What the numbers mean

Win rate: 46%

A 46% win rate might sound low. In trading, it’s not. What matters is the ratio of average win to average loss (R-multiple):

Average winning trade: +2.2R
Average losing trade: -1.0R
Expectancy per trade: +0.21R

You lose more often than you win, but your wins are more than twice the size of your losses. Over 588 signals, that compounds to +101.4R.

+101.4R total return

This is the cumulative R across all 588 signals from the 6 profitable KOLs. It accounts for:

Slippage (conservative estimates)
Losing streaks (the longest was 8 consecutive losses)
Market conditions (trending and ranging periods)

How this maps to WhaleClaw

The backtest validates the core signal pipeline — that AI can extract tradeable signals from KOL messages and that certain KOLs consistently produce edge.

WhaleClaw goes further by:

Weighting the 6 core KOLs more heavily (based on these results)
Adding 122+ additional KOLs for broader consensus context
Layering in orderflow, structure, and macro for multi-source confirmation
Running continuously (not batch) for real-time signal updates

The backtest is the foundation.

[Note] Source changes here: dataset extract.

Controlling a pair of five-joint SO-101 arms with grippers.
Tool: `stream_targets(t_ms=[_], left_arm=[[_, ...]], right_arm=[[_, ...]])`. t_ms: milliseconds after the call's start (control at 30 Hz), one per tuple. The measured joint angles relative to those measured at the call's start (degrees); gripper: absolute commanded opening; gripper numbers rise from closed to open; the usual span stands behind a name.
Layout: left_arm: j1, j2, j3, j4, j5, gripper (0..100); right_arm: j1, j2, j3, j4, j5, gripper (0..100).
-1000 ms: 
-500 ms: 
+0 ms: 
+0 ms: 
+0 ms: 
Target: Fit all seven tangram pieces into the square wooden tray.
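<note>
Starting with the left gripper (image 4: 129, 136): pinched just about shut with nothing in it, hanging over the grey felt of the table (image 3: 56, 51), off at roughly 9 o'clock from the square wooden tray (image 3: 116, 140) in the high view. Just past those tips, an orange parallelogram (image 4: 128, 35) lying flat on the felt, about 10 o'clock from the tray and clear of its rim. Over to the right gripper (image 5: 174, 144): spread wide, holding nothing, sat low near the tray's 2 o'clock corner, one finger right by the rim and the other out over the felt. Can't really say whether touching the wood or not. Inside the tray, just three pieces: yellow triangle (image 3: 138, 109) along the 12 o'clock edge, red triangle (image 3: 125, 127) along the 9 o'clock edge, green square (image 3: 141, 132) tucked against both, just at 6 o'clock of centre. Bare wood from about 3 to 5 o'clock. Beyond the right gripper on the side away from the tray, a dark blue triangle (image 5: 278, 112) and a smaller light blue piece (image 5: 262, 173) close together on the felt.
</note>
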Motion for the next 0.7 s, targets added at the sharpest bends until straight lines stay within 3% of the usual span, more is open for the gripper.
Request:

The live system is the full product built on top of it.

Limitations (we’re honest about these)

Past performance doesn’t guarantee future results. Market regimes change. KOLs go through cold streaks.
The backtest covers BTC only. We don’t test or trade altcoins.
Signal parsing isn’t perfect. Some messages are ambiguous. The AI gets ~95% of signals correct; ~5% have some parsing error.
Walk-forward is the best test, not a perfect one. Real-time trading has slippage, emotional factors, and timing differences.

We share these limitations because trust is built on transparency, not on cherry-picked numbers.